Friday, April 07, 2006

Intellectual Property

An email from today:

Hi-
I'm a Boston Public School teacher. I use your textbook to teach seniors Intro. to Econ. They love it. Thanks for your lucid writing!

My students have asked me what you think about music file-sharing, Napster etc. What should I tell them about your thoughts and those of economists in general? (I know a lot of ink has been spilled on this topic already, but I've never seen/read what you think.)

I am far from an expert on this topic, but here is how I (and many other economists) think about it.

The basic issue is one of intellectual property. From a purely static perspective, the marginal cost of one more person listening to a song is zero. As a result, it would be optimal for people to be able to share songs. The price would be driven to zero, resulting in the efficient allocation. However, from a dynamic perspective, we have to realize that if the price were zero, the artist may well not pay the fixed cost of producing the song. That is, the song might not have been written in the first place.

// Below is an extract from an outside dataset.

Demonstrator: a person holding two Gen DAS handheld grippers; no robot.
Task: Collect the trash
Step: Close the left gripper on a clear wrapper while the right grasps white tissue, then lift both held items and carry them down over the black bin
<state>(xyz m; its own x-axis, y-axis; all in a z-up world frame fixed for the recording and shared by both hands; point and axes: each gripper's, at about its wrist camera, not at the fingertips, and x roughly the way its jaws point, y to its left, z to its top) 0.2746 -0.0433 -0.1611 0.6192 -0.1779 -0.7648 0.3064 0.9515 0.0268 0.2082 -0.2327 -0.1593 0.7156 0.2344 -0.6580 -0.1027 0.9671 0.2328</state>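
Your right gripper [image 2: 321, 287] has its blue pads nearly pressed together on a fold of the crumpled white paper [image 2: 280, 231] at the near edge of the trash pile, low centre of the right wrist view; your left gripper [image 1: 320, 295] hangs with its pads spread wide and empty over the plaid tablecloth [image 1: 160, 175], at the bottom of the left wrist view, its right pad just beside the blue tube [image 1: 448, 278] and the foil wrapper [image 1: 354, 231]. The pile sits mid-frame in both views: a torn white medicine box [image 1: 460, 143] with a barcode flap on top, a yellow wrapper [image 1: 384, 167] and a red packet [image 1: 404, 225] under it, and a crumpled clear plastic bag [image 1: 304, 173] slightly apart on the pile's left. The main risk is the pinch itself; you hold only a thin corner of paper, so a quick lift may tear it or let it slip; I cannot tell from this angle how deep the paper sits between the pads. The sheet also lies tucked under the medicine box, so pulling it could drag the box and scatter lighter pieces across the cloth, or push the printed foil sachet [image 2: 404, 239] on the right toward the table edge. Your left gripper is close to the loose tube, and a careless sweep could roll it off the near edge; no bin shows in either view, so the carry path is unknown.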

In a sense, the situation is one of natural monopoly. Because there is a fixed cost and zero marginal cost, average cost is declining over the whole range of output (which here is the number of listeners). Marginal cost pricing would put the firm (artist) out of business. Instead, we live with the static inefficiency of monopoly pricing. This means not allowing people to share music. Protecting intellectual property in this way leads to more intellectual property being created over time. Artists, like other people, respond to incentives.

The same issue arises in many other contexts, such as patent protection for pharmaceutical drugs. Without patents, inexpensive generic drugs would be available immediately after a drug is discovered, but fewer discoveries would take place. That is why the government grants patent protection for a period of time. The hard question is the optimal length of patent protection.

I view intellectual property as a key driving force of economic growth and higher living standards. (So does Paul Romer, as you can see in this lucid article.) As a result, I am inclined to give strong protection to intellectual property. But I have to acknowledge that this solution is second-best, given the inefficiencies inherent in monopoly pricing.